Go through the records and filter out every line lacking the word "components"; copy the lines that remain.

── Source material ──

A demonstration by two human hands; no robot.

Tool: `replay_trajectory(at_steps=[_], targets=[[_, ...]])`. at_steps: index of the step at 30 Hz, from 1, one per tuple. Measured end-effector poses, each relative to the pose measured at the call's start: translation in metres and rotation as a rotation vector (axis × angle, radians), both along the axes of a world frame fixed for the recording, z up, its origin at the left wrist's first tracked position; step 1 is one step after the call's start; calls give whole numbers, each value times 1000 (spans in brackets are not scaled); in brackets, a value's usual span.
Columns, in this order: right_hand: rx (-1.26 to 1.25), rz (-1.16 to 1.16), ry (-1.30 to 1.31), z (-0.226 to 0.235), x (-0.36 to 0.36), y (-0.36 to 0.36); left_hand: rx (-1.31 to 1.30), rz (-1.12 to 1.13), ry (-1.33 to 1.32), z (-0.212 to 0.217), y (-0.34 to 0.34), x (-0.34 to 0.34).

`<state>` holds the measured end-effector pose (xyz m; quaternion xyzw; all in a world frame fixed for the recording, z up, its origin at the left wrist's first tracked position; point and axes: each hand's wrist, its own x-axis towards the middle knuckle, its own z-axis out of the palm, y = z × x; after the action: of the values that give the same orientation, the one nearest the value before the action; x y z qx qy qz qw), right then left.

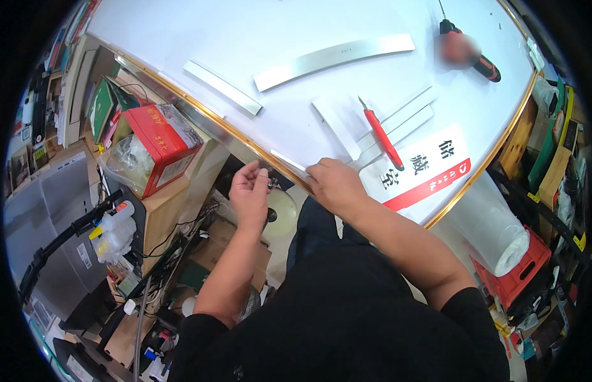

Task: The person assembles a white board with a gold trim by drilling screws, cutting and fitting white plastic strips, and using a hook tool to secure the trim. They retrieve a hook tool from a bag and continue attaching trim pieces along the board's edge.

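My left hand (pixel 250 197) is raised just off the table's near edge, thumb and fingers pinched together. Whatever is between them is too small to make out. At the edge, my right hand (pixel 337 184) has its fingers closed on the end of a thin white strip (pixel 288 160). Right of that hand lies a white sign plate (pixel 429 149) with dark characters and a red band. A red-handled craft knife (pixel 383 137) rests across two flat white strips (pixel 407 121), beside a shorter white strip (pixel 337 130).
Farther across the white tabletop (pixel 200 32) lie a curved silver metal strip (pixel 334 60), a straight pale strip (pixel 223 87) and a red-and-black power screwdriver (pixel 465 51). A red box (pixel 162 146) stands on a wooden cabinet at left. A plastic-wrapped roll (pixel 493 229) leans at right.
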<state>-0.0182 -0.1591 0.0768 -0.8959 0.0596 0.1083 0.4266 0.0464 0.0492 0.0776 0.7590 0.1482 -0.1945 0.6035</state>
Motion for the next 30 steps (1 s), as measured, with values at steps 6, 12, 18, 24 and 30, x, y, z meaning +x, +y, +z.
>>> replay_trajectory(at_steps=[6, 12, 18, 24, 30], targets=[[-77, 55, -79, -3, 1, 4, 395, -355, -421, -6, 25, 28], [-69, 159, -75, -1, 15, -3, 526, -969, -771, 23, 12, 76], [-39, 227, -31, 0, 19, -2, 554, -1329, -783, 32, -7, 102], [-38, 242, -22, -4, 19, 0, 517, -1400, -797, 23, -15, 114], [-43, 243, -9, -2, 15, 0, 446, -1425, -785, 22, -18, 119]])
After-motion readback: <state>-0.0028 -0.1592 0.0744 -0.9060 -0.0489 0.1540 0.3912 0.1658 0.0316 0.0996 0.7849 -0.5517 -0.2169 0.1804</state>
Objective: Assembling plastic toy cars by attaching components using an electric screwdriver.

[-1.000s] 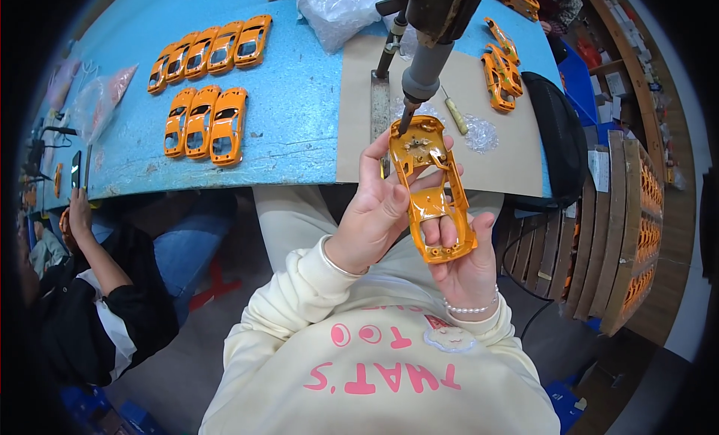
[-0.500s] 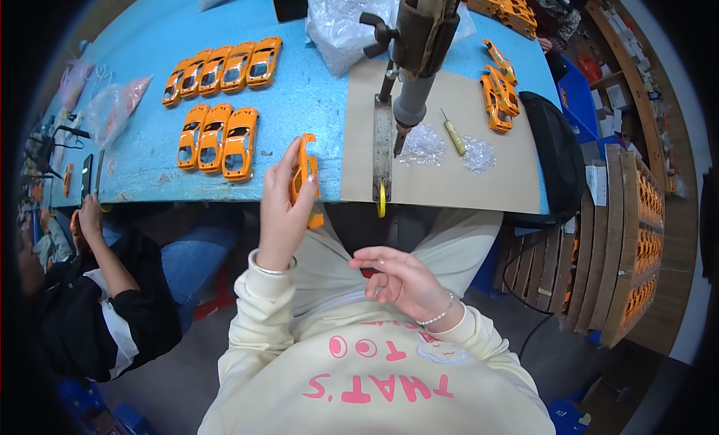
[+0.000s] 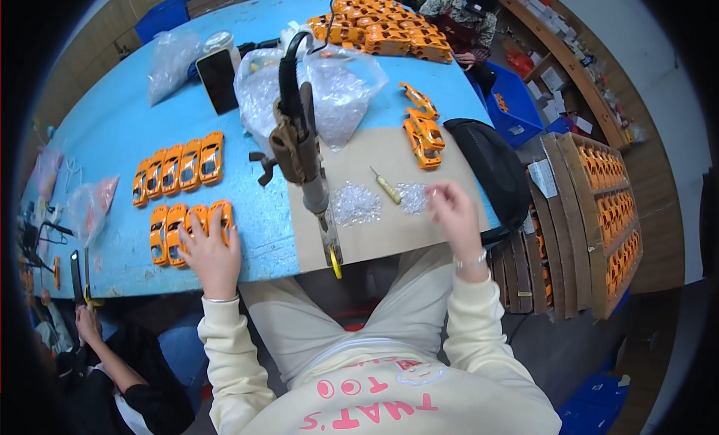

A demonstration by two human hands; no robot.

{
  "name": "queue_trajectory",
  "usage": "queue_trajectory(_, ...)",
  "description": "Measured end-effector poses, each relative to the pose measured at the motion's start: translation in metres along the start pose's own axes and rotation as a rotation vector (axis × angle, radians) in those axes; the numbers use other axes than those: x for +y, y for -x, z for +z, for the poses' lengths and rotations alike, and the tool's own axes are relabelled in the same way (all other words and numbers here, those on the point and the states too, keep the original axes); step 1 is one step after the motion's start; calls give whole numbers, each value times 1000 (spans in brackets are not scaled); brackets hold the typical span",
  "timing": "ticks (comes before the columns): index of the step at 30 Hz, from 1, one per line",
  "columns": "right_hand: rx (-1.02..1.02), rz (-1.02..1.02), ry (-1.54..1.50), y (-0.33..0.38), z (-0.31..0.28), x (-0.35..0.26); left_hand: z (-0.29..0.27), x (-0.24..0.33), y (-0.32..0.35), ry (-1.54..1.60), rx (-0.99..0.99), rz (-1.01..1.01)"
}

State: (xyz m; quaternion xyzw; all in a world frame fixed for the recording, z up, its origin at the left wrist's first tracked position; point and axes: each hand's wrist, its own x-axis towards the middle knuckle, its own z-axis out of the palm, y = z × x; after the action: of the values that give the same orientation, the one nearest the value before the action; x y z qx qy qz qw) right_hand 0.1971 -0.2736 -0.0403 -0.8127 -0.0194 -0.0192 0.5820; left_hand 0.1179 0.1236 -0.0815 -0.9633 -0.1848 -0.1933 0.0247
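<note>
My left hand (image 3: 212,257) lies with fingers spread over the front row of orange toy car bodies (image 3: 158,234). Its fingertips touch the row's right end, where one car body (image 3: 223,210) shows between index finger and thumb. Over the right edge of a pile of small clear plastic pieces (image 3: 411,198), my right hand (image 3: 455,216) has its fingers bent together; whatever they pinch is hidden. A larger heap of clear pieces (image 3: 356,204) lies further left. Between the two heaps rests a yellow-handled awl (image 3: 387,189).
A metal press (image 3: 303,147) rises from the brown sheet (image 3: 374,244). Behind it are plastic bags (image 3: 341,98) and stacked orange car bodies (image 3: 389,31). A black case (image 3: 490,169) lies right, near cardboard trays (image 3: 592,233). A co-worker's hand (image 3: 88,324) is at far left.
My left hand has carried an orange car body from the table's edge to the front row's right end. My right hand has risen from my lap to the small clear pile. The view has shifted.
</note>
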Motion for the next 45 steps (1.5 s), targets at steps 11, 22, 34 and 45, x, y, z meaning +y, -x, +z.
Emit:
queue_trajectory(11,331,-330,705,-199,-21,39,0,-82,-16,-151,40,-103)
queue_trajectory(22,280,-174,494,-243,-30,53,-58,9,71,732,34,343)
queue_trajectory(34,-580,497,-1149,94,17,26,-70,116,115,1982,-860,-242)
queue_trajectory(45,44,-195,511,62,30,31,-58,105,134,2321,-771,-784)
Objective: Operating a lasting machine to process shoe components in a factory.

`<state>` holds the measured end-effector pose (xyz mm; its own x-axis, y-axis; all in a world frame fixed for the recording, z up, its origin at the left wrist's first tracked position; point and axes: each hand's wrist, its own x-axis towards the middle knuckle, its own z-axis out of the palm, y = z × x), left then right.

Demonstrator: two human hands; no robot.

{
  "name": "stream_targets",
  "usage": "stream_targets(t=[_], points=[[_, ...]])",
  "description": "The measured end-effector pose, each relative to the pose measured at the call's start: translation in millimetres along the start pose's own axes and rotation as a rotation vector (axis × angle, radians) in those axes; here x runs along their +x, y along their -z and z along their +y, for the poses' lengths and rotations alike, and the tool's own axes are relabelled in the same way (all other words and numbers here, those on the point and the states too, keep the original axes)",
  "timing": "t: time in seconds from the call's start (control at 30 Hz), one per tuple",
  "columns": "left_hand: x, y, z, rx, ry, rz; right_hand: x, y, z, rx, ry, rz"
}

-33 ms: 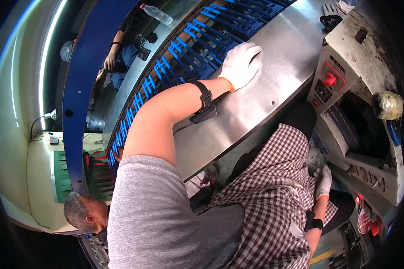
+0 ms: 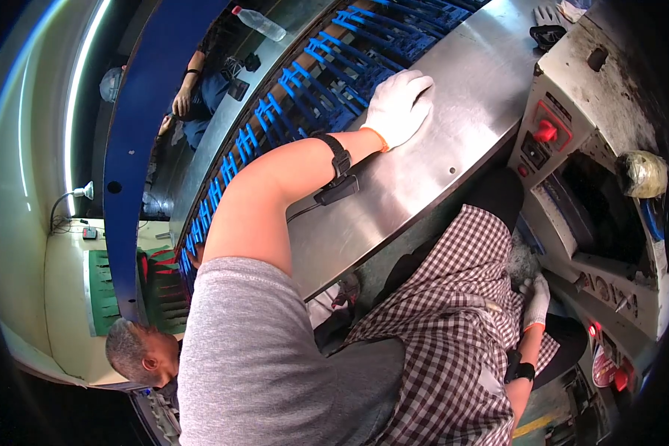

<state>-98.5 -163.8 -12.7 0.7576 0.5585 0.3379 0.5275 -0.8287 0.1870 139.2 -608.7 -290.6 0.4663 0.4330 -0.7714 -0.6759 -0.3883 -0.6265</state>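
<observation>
My left hand (image 2: 400, 108), in a white knit glove with an orange cuff, rests on the bare metal tabletop (image 2: 424, 186). Its fingers are curled in, and their undersides are hidden; nothing shows in them. Just beyond it runs a row of blue pronged racks (image 2: 297, 82). My right hand (image 2: 538, 300), gloved the same way, lies low at my right over the brown-and-white checked apron (image 2: 438, 275) on my lap. Its fingers look loosely bent and apart, with no object visible in them. A black strap with a small dark device (image 2: 337, 192) sits on my left wrist.
At the right stands a worn, pale machine housing (image 2: 595, 82) with a red rotary switch (image 2: 545, 131). A plastic bottle (image 2: 260, 23) lies past the racks. Another person's arm (image 2: 189, 82) appears behind the blue beam (image 2: 137, 149), and another person's head (image 2: 143, 352) is at lower left.
</observation>
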Motion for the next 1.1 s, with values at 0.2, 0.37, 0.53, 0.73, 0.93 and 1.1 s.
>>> stream_targets(t=[0.2,0.37,0.53,0.73,0.93,1.1], points=[[0.3,-0.5,-0.1,0.002,-0.007,-0.001,1.3,2.0,1.4,0.016,-0.001,0.003],[0.2,0.5,0.3,0.016,-0.005,-0.009,-1.7,-0.7,-1.5,-0.007,0.004,-0.002],[0.0,0.1,0.1,0.012,-0.001,-0.008,-3.8,-2.5,-3.6,-0.018,-0.009,0.017],[0.1,-1.0,-1.2,0.005,-0.006,0.001,-2.7,-0.9,-1.0,-0.024,0.019,0.012],[-0.2,-0.2,-0.1,0.012,-0.005,0.002,-5.5,-4.5,-4.1,-0.02,0.003,0.031],[0.7,0.5,-0.6,0.016,-0.009,-0.005,-5.8,-4.7,-4.9,-0.013,-0.005,0.041]])
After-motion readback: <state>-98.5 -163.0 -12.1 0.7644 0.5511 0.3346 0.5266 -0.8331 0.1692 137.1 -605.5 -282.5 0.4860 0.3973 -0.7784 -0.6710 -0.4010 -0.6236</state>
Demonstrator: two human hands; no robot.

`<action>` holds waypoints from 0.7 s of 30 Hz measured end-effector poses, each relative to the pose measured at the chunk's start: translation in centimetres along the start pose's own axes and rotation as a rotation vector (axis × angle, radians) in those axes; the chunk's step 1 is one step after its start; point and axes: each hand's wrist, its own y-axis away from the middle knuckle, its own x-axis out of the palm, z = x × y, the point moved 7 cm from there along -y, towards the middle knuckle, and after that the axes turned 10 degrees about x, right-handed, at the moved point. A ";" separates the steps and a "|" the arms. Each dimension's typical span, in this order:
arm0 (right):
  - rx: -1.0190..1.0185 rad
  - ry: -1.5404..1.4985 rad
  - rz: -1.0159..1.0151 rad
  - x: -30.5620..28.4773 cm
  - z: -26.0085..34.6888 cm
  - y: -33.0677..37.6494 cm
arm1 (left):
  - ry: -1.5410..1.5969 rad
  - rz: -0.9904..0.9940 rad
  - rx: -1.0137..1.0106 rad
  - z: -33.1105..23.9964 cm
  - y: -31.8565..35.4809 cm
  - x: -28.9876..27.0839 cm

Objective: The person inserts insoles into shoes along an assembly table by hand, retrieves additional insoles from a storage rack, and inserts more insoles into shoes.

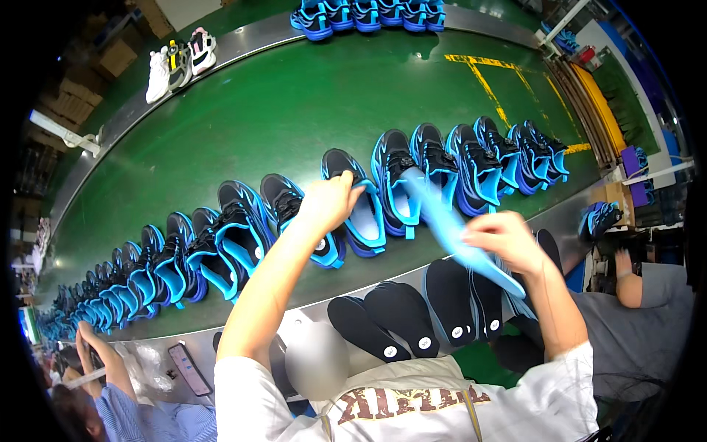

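My left hand (329, 202) is closed on the tongue area of a black and blue sneaker (366, 221), whose pale inside shows. Between the fingers of my right hand (507, 239) is a light blue insole (453, 232), blurred by motion and tilted. Its far end overlaps the opening of the neighbouring sneaker (394, 151) in the picture; I cannot tell whether it touches. Below my hands, several black insoles (398, 306) with round white stickers lie along the metal edge.
Similar sneakers (243, 214) stand in a long row across the green belt (221, 132). More blue sneakers (368, 15) and three differently coloured shoes (179, 65) stand on the far metal ledge. A phone (189, 370) lies at near left. Other people (626, 324) are on both sides.
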 end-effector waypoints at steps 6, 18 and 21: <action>-0.154 0.526 0.087 13.0 2.0 -10.3 | 0.384 0.228 -0.269 3.8 -0.7 1.1; -0.099 1.068 -0.223 15.1 2.2 -8.6 | 0.511 0.019 -0.390 4.3 1.6 1.7; 0.039 1.053 -0.035 15.6 0.4 -10.0 | 0.565 0.067 -0.441 4.3 1.6 1.6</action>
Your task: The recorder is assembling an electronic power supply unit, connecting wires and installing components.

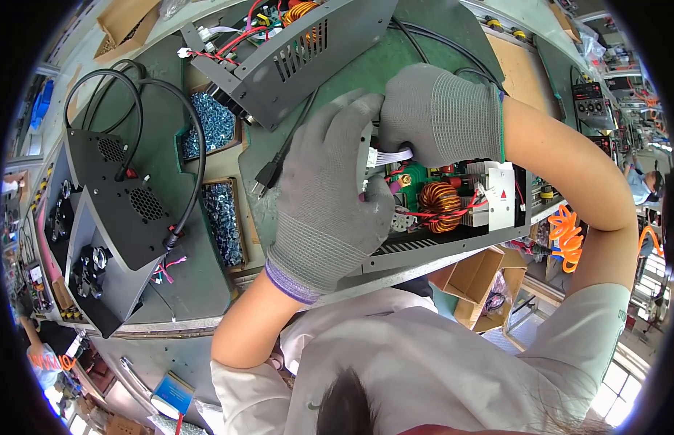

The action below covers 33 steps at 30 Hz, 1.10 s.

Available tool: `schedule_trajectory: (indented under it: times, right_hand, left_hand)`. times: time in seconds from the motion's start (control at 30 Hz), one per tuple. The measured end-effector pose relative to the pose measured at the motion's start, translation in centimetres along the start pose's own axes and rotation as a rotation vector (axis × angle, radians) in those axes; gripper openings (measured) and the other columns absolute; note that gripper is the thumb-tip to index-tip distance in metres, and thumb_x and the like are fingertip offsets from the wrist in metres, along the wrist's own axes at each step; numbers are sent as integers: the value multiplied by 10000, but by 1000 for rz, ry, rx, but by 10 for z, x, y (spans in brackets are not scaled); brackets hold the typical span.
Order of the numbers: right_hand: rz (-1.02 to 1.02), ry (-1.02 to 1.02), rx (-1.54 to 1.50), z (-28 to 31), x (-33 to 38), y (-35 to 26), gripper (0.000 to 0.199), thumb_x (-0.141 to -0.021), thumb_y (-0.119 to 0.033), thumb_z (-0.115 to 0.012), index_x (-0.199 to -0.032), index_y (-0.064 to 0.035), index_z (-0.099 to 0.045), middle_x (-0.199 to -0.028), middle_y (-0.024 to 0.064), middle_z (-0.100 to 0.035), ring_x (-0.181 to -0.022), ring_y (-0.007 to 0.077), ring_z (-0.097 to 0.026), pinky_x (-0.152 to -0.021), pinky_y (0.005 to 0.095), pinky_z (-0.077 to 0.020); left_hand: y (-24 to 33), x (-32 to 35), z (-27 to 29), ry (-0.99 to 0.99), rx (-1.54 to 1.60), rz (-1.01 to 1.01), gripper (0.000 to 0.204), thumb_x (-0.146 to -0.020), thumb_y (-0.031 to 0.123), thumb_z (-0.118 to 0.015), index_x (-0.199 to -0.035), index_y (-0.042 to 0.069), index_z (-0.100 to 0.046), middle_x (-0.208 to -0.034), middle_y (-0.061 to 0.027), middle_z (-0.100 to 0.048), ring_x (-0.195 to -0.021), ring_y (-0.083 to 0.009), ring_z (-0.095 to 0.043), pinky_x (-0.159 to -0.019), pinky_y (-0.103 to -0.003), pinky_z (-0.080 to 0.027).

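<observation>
In front of me lies an open black metal chassis [431, 251], with a green circuit board, a copper-wound coil [440, 206], red wires and a white bracket [501, 197] inside. My left hand [328, 185], in a grey knit glove, wraps round the chassis's left end panel [366, 148], its thumb on the inner side. My right hand [440, 116], gloved alike, reaches in from the far side with curled fingers. They close about a white ribbon cable [395, 156] beside that panel. The fingertips of the right hand are partly hidden.
A second open chassis [297, 65] stands at the back. To the left are two bins of screws [212, 123] [222, 221] and black housings [126, 210] with thick cables. A black plug [266, 175] lies on the green mat. An orange coiled hose [567, 238] hangs right, above a cardboard box [467, 290].
</observation>
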State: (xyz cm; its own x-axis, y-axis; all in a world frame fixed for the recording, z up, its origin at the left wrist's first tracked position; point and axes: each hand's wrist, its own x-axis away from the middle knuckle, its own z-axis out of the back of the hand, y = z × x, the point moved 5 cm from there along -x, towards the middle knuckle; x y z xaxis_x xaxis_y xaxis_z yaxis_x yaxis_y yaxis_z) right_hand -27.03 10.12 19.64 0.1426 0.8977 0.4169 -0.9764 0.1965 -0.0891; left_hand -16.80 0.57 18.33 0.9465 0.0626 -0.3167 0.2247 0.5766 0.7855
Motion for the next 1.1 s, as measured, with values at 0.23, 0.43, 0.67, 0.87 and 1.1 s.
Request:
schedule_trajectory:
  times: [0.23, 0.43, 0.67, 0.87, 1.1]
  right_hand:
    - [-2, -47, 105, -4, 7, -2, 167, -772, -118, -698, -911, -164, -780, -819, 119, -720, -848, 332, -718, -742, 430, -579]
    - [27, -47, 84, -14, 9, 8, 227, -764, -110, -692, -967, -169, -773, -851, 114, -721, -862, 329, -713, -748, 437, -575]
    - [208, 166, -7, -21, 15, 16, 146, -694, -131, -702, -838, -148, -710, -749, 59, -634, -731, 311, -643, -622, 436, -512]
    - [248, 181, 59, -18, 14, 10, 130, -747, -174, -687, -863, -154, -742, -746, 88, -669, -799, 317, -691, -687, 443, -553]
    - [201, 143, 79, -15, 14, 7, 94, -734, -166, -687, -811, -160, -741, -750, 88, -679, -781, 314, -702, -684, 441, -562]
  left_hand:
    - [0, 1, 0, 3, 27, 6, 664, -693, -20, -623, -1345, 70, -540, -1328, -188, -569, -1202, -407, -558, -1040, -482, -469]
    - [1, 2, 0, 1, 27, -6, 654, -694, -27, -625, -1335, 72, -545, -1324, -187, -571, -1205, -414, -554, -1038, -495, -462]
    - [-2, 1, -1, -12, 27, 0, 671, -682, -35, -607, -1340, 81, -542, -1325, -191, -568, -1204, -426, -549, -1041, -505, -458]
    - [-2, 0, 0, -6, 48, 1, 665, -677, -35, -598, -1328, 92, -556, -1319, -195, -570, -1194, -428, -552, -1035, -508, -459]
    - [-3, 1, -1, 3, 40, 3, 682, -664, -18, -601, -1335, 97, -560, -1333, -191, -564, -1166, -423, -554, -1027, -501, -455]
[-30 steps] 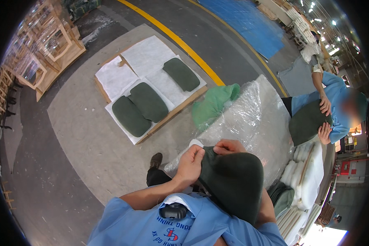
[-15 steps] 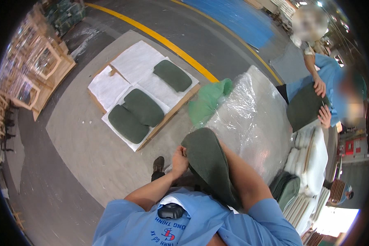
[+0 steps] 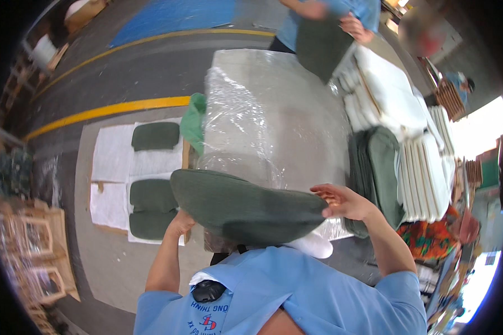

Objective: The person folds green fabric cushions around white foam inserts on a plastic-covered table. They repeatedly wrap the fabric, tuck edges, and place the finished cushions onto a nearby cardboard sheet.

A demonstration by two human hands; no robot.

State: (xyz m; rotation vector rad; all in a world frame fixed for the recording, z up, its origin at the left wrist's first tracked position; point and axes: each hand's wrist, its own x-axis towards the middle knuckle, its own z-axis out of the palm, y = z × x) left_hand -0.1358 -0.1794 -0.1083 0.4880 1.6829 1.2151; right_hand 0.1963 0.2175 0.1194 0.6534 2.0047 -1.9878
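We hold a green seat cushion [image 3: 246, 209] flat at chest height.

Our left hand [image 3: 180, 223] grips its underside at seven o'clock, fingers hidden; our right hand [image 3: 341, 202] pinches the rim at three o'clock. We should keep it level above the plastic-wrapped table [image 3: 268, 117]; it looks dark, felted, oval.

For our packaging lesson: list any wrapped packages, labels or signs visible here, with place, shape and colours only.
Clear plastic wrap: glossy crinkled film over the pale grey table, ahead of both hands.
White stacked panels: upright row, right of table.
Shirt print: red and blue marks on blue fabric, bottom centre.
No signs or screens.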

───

▶ **Solution to this task**:
Objective: Assembling plastic toy cars by attaching components using an electric screwdriver.
Objective: Operating a lasting machine to process shoe components in a factory.
Your task: The recorder is assembling an electronic power supply unit, connecting wires and installing components.

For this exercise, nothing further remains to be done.